Work instruction:
Below is a listing from which only part is wanted; return exactly the lines from the one with "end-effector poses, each" up to and including the one with "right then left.".

Data excerpt:
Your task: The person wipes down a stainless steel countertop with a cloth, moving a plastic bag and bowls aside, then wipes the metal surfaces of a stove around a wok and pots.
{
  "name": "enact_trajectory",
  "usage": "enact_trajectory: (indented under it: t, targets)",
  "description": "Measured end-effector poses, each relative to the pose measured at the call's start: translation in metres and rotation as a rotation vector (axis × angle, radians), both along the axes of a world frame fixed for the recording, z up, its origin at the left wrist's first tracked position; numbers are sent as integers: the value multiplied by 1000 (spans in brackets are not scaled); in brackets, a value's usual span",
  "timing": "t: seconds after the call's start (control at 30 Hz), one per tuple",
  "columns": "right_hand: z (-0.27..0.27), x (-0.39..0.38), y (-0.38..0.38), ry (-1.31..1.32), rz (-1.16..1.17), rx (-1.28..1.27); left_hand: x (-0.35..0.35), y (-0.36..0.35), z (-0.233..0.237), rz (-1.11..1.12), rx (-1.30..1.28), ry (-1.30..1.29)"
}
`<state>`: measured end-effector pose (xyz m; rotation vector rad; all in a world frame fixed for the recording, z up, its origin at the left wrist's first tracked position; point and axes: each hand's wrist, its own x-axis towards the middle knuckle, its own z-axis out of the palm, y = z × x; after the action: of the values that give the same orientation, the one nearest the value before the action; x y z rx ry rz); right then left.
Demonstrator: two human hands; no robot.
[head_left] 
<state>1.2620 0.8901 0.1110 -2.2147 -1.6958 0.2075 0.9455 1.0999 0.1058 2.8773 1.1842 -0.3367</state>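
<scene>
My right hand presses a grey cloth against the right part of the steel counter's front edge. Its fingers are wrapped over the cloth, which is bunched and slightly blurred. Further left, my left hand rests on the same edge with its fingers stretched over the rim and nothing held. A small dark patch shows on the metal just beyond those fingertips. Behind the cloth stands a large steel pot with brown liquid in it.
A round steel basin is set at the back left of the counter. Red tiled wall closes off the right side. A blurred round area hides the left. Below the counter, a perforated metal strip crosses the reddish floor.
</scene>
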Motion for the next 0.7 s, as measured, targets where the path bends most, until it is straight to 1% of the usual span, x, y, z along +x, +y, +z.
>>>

Answer:
  "description": "Measured end-effector poses, each relative to the pose measured at the call's start: translation in metres and rotation as a rotation vector (axis × angle, radians), both along the axes of a world frame fixed for the recording, z up, its origin at the left wrist's first tracked position; numbers are sent as integers: the value multiplied by 1000 (spans in brackets are not scaled); in brackets, a value's usual span",
  "timing": "t: seconds after the call's start (control at 30 Hz), one per tuple",
  "columns": "right_hand: z (-0.27..0.27), x (-0.39..0.38), y (-0.38..0.38), ry (-1.31..1.32), rz (-1.16..1.17), rx (-1.28..1.27); left_hand: x (-0.35..0.35), y (-0.36..0.35), z (-0.233..0.237), rz (-1.11..1.12), rx (-1.30..1.28), ry (-1.30..1.29)"
}
`<state>`: measured end-effector pose (xyz m; rotation vector rad; all in a world frame fixed for the recording, z up, its origin at the left wrist's first tracked position; point and axes: each hand's wrist, its own x-axis towards the middle knuckle, its own z-axis out of the palm, y = z × x; after the action: of the values that give the same orientation, the one nearest the value before the action; x y z rx ry rz); right then left.

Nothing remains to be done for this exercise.